WORK TO BE COMPLETED: Using the data that follows, return exactly the lines from the one that contains "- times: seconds" through the one that contains "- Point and", ends included.

GIVEN MATERIAL:

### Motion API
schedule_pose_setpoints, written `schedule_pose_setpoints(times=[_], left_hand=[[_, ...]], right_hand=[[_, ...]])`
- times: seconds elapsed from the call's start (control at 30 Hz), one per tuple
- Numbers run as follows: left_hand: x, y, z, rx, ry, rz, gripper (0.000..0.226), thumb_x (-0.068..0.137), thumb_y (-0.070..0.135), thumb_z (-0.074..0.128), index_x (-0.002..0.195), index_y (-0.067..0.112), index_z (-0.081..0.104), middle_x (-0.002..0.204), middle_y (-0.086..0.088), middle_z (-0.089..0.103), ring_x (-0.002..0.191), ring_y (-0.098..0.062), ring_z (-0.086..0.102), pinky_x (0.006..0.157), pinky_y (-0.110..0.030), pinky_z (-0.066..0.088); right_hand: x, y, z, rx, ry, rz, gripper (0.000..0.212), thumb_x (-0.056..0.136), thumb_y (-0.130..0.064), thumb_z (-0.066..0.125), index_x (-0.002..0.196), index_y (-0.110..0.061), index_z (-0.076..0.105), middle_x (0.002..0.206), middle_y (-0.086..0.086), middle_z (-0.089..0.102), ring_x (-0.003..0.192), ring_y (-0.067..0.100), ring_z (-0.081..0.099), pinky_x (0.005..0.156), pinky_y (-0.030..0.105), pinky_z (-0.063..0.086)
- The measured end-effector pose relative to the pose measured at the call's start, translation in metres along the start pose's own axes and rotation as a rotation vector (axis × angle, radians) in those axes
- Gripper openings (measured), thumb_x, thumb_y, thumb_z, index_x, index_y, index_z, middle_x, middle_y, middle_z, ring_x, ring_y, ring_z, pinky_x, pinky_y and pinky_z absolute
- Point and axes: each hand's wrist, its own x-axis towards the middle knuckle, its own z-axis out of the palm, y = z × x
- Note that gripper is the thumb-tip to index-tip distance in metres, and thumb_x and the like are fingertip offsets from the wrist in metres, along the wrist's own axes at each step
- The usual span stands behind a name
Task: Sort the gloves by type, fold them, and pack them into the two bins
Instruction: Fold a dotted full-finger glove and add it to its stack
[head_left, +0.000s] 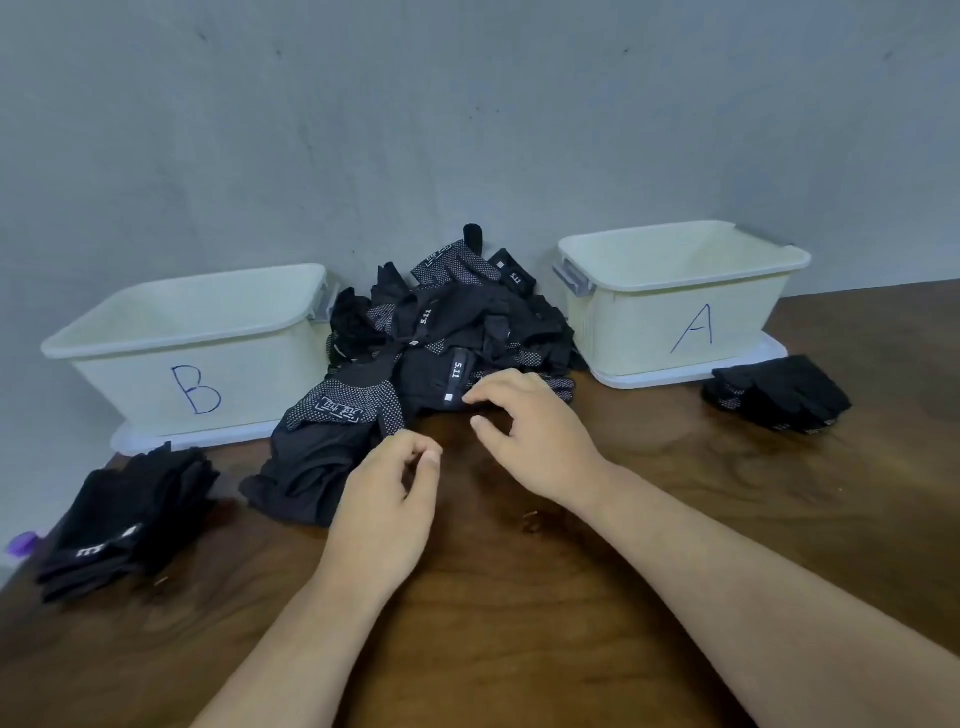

SOLVED EXERCISE:
- times: seconds elapsed from the call's start (control at 30 Hz), one per tuple
- Numbers run as follows: left_hand: x, y, z, rx, ry, rz, gripper (0.000..0.226), thumb_x (-0.068..0.137), thumb_y (-0.070..0.135), thumb_z (-0.074..0.128), index_x (-0.002..0.195), index_y (-0.067..0.112), index_z (-0.081..0.104), middle_x (-0.002..0.204), middle_y (-0.086..0.088), middle_z (-0.089..0.103), ring_x (-0.002..0.191), ring_y (-0.098..0.062), ring_z (-0.086..0.102), pinky_x (0.006..0.157), pinky_y (-0.110..0.030), pinky_z (-0.066..0.088); right_hand: x, y, z, rx, ry, rz, gripper (0.000..0.212), thumb_x (-0.056..0.136), thumb_y (-0.130..0.064), thumb_z (-0.066..0.125), index_x (-0.002..0.196), index_y (-0.110..0.061), index_z (-0.076..0.105), middle_x (0.002..0.206), middle_y (-0.086..0.086), middle_z (-0.089..0.102), ring_x (-0.003..0.192), ring_y (-0.067..0.100), ring_z (-0.081..0.099), pinky_x (0.005..0.156), pinky_y (-0.030..0.105), pinky_z (-0.063..0.086)
- The measured end-effector pose relative to the pose measured at the call's start, translation in metres along the start pose's own axes and rotation as a rotation vector (axis × angle, radians) in those axes
- Gripper openings (measured), thumb_x, thumb_y, thumb_z, index_x, index_y, index_z, middle_x, middle_y, middle_z, ring_x, ring_y, ring_z, pinky_x, pinky_y and pinky_z absolute
- Point and axes: each hand's wrist, its own x-axis towards the middle knuckle, its own z-axis out of the palm, y = z × x

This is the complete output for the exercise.